=== Exercise brief ===
Two lines in the listing below mark the span: one contains "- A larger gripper" and one contains "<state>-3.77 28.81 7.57". Reproduce both of them and everything between, exactly.

-- Opening Marker --

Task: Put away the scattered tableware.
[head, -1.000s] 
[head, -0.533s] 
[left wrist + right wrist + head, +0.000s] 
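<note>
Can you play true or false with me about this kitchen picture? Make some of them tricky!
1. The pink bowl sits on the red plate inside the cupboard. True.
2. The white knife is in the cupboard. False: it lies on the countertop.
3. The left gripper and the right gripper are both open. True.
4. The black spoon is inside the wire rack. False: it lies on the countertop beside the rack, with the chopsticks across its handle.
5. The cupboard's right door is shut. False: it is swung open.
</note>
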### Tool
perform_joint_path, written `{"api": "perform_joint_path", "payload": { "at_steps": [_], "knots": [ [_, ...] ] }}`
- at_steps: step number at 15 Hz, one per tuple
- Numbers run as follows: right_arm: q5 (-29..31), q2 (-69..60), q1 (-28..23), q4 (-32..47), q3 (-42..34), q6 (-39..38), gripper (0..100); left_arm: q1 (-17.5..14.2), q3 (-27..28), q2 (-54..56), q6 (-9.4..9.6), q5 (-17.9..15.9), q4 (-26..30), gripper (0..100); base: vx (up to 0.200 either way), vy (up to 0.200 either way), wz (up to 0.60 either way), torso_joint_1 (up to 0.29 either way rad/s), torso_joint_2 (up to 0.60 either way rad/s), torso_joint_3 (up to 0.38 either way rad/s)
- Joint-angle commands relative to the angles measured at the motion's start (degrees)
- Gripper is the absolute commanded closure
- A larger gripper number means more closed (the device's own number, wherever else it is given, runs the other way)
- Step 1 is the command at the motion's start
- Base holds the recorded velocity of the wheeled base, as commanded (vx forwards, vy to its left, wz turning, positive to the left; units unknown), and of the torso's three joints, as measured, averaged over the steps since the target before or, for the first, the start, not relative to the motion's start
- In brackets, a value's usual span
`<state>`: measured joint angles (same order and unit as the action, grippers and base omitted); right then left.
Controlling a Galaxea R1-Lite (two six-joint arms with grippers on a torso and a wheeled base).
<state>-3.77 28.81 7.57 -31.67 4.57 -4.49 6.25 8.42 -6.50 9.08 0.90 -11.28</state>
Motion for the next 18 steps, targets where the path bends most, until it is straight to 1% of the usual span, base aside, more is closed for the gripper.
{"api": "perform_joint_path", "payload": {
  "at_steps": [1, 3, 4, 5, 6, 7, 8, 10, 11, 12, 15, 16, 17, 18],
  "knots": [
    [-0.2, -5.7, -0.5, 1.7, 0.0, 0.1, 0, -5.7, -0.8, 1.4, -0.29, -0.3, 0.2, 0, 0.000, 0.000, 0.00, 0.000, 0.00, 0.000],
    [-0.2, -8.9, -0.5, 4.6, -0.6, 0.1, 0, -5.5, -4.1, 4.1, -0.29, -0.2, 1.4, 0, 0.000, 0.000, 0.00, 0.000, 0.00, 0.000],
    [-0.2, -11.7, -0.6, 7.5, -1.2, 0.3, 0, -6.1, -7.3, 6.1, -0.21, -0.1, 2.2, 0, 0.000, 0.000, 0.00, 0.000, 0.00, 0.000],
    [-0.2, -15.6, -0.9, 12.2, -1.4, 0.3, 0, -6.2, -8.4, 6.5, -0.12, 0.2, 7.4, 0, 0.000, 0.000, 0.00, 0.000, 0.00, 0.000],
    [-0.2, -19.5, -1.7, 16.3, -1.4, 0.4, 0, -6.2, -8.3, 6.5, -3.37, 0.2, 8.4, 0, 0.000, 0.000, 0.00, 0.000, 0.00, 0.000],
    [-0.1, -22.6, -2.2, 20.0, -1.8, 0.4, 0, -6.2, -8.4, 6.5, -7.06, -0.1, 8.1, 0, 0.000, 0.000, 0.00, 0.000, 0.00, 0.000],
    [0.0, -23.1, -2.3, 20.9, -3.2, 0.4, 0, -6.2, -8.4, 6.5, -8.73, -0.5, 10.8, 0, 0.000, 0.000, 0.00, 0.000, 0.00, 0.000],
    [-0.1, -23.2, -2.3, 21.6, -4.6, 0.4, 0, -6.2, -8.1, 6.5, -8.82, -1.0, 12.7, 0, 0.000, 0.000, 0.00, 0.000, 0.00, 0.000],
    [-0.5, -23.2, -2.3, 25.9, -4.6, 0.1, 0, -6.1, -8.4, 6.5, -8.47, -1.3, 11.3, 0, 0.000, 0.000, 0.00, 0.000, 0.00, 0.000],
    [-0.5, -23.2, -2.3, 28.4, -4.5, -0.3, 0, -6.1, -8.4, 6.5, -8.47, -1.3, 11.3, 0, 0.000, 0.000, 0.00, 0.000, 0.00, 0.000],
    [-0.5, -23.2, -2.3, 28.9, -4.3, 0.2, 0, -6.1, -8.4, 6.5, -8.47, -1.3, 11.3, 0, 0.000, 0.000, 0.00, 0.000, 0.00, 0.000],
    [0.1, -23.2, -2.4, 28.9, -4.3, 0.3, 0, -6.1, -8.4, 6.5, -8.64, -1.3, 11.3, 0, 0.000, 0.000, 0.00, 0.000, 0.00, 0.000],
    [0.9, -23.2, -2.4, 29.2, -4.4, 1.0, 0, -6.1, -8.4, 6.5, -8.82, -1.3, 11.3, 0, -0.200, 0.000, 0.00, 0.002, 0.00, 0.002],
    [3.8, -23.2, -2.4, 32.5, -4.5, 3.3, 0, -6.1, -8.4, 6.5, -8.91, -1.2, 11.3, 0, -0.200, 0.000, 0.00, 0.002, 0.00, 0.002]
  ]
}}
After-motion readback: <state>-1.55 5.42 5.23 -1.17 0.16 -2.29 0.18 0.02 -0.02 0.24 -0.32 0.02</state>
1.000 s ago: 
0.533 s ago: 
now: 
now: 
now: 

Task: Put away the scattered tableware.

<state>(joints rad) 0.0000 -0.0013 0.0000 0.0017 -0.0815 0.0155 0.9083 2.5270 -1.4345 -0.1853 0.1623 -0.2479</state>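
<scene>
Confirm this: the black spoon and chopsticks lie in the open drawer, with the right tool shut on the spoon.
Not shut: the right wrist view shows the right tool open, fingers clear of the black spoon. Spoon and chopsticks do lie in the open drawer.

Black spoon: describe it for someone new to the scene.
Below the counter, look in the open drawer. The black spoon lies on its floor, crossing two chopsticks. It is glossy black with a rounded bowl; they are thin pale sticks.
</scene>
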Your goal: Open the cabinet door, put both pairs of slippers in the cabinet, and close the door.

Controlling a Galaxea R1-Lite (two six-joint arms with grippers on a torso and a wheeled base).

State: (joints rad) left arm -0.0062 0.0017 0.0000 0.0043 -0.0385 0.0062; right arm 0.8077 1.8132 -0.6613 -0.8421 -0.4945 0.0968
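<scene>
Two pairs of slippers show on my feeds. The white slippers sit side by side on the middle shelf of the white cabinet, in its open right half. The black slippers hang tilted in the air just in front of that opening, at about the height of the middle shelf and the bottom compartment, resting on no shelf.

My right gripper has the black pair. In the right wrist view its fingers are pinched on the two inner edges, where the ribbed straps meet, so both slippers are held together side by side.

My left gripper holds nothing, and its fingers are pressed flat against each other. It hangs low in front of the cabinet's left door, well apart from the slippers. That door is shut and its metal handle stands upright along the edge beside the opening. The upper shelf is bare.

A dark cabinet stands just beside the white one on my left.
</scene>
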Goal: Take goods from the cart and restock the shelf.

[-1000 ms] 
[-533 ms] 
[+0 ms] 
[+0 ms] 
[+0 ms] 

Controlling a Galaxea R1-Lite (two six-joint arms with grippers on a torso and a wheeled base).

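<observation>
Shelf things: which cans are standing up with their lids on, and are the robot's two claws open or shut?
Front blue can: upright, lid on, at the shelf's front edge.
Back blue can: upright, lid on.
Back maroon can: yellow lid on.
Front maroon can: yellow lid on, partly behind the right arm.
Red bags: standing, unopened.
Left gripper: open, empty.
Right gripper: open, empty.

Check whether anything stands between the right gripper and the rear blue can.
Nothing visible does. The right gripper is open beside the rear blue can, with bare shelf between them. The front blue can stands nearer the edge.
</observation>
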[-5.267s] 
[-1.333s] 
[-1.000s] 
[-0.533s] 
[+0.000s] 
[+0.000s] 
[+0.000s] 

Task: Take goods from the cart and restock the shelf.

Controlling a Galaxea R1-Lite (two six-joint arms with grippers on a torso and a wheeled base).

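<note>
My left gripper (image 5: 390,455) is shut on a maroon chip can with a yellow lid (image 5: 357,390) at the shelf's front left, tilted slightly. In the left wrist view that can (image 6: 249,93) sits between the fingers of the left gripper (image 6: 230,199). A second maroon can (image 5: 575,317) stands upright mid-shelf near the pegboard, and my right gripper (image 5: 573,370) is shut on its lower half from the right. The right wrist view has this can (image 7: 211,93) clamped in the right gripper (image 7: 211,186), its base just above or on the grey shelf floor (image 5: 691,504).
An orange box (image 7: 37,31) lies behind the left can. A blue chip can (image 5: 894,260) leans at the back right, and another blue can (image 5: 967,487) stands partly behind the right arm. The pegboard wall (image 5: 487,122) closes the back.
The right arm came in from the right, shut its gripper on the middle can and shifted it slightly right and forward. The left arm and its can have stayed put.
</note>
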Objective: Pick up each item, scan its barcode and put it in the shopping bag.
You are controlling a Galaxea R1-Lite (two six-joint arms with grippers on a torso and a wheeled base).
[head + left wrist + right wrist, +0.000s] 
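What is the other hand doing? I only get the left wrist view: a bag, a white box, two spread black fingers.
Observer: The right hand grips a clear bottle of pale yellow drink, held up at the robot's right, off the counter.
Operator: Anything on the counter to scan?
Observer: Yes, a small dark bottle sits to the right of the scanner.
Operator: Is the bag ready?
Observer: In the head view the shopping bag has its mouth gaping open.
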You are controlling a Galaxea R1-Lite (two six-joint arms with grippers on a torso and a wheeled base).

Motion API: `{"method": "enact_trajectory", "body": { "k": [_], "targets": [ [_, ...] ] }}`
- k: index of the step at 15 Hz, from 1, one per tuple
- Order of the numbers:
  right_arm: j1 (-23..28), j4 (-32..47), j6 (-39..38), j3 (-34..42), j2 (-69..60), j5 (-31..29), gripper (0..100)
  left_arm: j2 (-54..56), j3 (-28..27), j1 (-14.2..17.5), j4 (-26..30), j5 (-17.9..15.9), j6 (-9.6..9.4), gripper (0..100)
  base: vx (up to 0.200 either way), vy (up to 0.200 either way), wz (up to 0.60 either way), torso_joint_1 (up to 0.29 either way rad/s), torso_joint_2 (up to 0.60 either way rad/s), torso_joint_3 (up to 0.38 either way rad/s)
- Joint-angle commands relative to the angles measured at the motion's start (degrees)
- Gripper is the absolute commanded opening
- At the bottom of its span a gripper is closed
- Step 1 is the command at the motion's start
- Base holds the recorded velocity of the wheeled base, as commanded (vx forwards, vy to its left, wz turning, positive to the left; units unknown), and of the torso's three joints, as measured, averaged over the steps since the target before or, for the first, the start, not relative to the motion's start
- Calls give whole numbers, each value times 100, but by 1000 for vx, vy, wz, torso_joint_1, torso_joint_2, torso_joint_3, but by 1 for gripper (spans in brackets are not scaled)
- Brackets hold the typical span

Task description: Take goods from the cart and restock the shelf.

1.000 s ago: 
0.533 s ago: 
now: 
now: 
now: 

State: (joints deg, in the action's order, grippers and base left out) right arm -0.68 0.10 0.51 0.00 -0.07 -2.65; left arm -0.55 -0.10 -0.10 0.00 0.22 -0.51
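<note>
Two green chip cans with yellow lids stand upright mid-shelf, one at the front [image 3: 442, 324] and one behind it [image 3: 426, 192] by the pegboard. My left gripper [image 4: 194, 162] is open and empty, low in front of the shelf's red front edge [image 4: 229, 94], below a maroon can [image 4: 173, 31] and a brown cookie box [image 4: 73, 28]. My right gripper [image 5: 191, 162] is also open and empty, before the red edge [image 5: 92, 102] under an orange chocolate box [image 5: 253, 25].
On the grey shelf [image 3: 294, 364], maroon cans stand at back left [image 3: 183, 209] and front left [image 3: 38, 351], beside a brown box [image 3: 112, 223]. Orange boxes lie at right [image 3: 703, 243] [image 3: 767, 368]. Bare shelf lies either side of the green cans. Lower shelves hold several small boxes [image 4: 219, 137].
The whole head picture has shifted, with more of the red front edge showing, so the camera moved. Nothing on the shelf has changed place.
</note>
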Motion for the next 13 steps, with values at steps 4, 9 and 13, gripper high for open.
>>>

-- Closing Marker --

=== Task output ===
- A larger gripper number means more closed (the device's own number, wherever else it is given, runs the other way)
- Step 1 is the command at the motion's start
- Base holds the recorded velocity of the wheeled base, as commanded (vx forwards, vy to its left, wz turning, positive to the left; units unknown), and of the torso's three joints, as measured, averaged over the steps since the target before or, for the first, the start, not relative to the motion's start
- In brackets, a value's usual span
`<state>`: measured joint angles (same order and unit as the action, grippers and base omitted); right then left.
Controlling a Galaxea R1-Lite (two six-joint arms with grippers on a torso and a wheeled base).
<state>-3.77 28.81 7.57 -31.67 4.57 -4.49 6.25 8.42 -6.50 9.08 0.90 -11.28</state>

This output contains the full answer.